= Exercise instructions =
Scan the listing below for the word "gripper" and copy every line where it occurs.

================

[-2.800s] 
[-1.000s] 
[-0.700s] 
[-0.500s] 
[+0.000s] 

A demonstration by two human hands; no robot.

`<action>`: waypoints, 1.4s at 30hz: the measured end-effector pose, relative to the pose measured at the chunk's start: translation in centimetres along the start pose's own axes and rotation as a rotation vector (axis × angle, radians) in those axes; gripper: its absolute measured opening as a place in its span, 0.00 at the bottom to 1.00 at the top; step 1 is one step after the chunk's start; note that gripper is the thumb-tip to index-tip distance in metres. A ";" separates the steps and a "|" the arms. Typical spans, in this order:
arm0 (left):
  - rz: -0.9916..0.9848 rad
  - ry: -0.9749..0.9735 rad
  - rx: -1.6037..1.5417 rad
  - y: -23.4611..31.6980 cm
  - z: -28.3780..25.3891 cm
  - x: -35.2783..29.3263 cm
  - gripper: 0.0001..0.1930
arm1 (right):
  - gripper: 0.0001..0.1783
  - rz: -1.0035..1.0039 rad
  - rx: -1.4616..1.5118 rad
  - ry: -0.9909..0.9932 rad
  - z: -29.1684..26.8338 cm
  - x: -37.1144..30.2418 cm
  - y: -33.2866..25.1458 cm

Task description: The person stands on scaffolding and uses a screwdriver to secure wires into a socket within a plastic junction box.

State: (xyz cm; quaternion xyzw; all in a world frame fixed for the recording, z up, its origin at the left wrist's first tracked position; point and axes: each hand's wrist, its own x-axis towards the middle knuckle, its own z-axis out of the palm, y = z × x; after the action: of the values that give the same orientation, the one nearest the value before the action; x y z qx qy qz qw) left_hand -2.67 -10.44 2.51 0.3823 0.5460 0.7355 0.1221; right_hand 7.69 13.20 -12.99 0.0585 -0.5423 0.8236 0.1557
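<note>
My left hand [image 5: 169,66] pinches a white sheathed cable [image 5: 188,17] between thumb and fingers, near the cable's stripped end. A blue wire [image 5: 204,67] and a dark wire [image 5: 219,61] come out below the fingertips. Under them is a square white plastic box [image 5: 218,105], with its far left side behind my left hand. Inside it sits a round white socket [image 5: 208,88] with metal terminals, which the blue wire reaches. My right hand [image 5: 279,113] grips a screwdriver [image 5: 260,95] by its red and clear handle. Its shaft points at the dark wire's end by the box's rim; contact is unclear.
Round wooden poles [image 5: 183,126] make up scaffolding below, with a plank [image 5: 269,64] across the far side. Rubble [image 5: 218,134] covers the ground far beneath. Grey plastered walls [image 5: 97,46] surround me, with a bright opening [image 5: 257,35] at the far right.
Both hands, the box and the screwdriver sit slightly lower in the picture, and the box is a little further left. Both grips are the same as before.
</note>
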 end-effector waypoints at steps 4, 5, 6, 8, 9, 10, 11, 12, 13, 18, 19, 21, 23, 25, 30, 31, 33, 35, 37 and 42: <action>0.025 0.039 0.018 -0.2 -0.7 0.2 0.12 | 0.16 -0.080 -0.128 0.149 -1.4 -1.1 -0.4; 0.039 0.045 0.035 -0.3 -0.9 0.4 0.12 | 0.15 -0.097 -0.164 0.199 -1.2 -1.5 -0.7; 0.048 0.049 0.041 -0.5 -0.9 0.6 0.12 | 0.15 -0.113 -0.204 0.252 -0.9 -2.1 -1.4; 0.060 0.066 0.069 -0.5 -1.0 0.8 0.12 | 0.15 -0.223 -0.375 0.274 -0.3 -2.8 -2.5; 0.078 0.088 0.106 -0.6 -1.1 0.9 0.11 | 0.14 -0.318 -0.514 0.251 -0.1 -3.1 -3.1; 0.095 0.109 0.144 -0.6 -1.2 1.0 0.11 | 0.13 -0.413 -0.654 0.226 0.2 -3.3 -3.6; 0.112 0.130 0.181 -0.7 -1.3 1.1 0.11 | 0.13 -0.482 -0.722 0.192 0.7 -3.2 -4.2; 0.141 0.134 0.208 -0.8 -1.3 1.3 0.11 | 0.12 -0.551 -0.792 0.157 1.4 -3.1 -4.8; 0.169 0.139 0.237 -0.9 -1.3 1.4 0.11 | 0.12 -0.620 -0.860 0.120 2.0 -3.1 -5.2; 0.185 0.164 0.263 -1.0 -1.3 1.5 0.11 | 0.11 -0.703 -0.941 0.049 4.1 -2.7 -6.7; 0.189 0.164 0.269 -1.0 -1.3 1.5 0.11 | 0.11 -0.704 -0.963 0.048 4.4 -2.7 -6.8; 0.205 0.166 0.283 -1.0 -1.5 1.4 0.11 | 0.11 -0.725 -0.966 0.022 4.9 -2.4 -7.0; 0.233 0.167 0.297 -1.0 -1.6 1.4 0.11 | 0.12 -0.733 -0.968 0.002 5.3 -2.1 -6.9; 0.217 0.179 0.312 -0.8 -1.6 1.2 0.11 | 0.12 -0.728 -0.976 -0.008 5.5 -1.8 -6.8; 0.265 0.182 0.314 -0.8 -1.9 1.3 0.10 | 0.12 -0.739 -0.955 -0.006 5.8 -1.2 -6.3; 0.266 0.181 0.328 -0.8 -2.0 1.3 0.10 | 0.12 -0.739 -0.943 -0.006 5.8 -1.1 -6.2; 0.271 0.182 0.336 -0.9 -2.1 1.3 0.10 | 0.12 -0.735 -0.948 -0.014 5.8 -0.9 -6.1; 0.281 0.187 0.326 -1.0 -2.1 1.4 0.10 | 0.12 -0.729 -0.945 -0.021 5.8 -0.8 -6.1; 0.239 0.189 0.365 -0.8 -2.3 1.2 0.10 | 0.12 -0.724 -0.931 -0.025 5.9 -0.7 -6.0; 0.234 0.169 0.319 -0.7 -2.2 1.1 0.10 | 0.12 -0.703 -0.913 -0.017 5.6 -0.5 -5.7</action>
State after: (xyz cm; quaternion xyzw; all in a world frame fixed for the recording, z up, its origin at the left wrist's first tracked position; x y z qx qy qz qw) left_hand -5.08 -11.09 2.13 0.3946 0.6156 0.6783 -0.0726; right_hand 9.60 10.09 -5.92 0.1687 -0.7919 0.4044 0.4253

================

= Exercise output =
`<action>`: waypoints, 1.4s at 30hz: the measured end-effector pose, relative to the pose measured at the chunk's start: translation in centimetres along the start pose's own axes and rotation as a rotation vector (axis × angle, radians) in those axes; gripper: its absolute measured opening as a place in its span, 0.00 at the bottom to 1.00 at the top; step 1 is one step after the chunk's start; note that gripper is the thumb-tip to index-tip distance in metres. A ";" separates the steps and a "|" the arms. Typical spans, in this order:
  - gripper: 0.0001..0.1930
  - gripper: 0.0001..0.1783

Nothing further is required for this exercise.